■ Brief ■
Only the lines from the top of the data through the line with "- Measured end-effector" should be repeated, each exactly as written.

■ Dataset section ■
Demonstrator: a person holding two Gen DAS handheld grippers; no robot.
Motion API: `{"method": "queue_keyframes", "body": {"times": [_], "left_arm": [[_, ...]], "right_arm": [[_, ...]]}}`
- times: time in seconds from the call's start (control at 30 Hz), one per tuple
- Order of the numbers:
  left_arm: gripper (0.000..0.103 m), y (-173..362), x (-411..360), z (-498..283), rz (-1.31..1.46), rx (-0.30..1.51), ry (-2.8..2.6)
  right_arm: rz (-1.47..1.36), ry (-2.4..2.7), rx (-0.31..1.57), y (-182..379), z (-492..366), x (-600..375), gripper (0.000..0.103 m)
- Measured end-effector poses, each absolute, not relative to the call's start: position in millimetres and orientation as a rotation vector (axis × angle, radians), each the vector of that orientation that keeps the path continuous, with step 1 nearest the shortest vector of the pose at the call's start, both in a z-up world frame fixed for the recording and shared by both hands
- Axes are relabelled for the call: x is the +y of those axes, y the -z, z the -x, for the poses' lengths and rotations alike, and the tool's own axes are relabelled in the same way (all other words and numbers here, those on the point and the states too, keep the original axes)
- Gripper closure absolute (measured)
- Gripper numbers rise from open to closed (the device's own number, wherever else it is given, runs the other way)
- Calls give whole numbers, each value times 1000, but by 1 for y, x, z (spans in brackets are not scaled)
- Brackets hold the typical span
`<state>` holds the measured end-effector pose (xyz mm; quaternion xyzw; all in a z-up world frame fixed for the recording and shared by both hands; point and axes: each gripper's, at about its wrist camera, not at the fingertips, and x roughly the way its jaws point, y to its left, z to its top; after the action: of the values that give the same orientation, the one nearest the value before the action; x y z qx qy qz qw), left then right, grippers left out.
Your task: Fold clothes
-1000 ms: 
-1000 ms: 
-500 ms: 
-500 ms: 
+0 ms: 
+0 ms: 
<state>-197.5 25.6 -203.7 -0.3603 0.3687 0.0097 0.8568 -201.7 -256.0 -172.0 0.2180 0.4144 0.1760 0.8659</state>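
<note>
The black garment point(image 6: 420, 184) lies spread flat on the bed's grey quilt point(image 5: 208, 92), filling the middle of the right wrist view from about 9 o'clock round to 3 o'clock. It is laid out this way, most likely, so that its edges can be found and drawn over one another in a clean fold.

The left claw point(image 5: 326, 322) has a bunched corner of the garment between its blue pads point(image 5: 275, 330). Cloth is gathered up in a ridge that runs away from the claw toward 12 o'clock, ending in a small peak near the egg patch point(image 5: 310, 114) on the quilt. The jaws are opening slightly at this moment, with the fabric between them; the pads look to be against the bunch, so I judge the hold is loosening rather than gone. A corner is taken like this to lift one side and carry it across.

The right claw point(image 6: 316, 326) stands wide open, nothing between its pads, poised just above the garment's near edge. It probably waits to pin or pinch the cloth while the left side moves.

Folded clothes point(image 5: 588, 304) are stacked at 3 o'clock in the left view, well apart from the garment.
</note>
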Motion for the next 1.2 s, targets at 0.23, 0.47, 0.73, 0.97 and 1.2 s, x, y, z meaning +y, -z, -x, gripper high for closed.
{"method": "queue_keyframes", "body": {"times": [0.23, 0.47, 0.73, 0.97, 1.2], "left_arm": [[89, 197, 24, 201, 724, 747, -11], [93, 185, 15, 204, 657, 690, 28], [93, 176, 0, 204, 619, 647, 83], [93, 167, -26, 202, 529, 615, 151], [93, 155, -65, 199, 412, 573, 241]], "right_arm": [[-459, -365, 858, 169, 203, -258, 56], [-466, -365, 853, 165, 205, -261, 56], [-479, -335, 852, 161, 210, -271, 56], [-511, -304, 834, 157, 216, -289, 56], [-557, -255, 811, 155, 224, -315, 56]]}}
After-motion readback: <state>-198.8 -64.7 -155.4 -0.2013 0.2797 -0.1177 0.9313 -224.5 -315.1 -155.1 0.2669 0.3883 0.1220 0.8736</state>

■ Solution below ■
Demonstrator: a person holding two Gen DAS handheld grippers; no robot.
Motion API: `{"method": "queue_keyframes", "body": {"times": [_], "left_arm": [[_, ...]], "right_arm": [[_, ...]]}}`
- times: time in seconds from the call's start (control at 30 Hz), one per tuple
- Order of the numbers:
  left_arm: gripper (0.000..0.103 m), y (-173..362), x (-411..360), z (-498..283), rz (-1.31..1.46), rx (-0.30..1.51), ry (-2.8..2.6)
  right_arm: rz (-1.47..1.36), ry (-2.4..2.7), rx (-0.31..1.57), y (-182..379), z (-492..366), x (-600..375), gripper (0.000..0.103 m)
- Measured end-effector poses, each absolute, not relative to the call's start: position in millimetres and orientation as a rotation vector (axis × angle, radians), each the vector of that orientation that keeps the path continuous, with step 1 nearest the shortest vector of the pose at the call's start, both in a z-up world frame fixed for the recording and shared by both hands

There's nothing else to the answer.